Exercise
Word for word, restate the lines of the material below from its first line through the one containing "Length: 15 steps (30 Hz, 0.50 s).". Omit the rest.
● ● ● ●
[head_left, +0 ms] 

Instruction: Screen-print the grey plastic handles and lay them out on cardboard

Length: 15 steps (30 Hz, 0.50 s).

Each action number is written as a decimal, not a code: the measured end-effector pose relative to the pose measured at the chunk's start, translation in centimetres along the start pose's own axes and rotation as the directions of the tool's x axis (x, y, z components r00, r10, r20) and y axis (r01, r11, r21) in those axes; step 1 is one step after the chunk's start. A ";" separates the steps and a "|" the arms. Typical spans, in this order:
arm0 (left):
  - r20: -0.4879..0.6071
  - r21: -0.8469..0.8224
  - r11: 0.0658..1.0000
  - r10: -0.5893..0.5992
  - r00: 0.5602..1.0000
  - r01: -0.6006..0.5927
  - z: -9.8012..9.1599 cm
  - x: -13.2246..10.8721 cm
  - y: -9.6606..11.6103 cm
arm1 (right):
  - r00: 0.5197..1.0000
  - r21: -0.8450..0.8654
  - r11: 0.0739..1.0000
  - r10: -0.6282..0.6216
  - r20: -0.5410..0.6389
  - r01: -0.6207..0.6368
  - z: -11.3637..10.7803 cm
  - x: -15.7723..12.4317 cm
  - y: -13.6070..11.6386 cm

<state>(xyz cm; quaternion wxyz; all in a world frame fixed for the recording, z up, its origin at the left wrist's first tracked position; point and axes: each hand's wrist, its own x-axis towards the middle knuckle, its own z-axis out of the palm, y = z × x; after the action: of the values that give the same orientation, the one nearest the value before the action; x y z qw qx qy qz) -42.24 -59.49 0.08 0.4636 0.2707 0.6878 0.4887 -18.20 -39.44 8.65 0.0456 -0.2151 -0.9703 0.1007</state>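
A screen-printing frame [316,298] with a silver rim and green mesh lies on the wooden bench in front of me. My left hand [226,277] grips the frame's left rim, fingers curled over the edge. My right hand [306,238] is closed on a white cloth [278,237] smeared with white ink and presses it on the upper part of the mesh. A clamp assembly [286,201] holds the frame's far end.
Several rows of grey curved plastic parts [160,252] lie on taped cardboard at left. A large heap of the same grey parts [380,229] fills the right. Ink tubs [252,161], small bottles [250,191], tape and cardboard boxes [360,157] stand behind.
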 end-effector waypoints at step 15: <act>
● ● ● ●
The answer
[head_left, +0 ms] 

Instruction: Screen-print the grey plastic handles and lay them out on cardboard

Length: 15 steps (30 Hz, 0.50 s).

Nothing else belongs to the answer.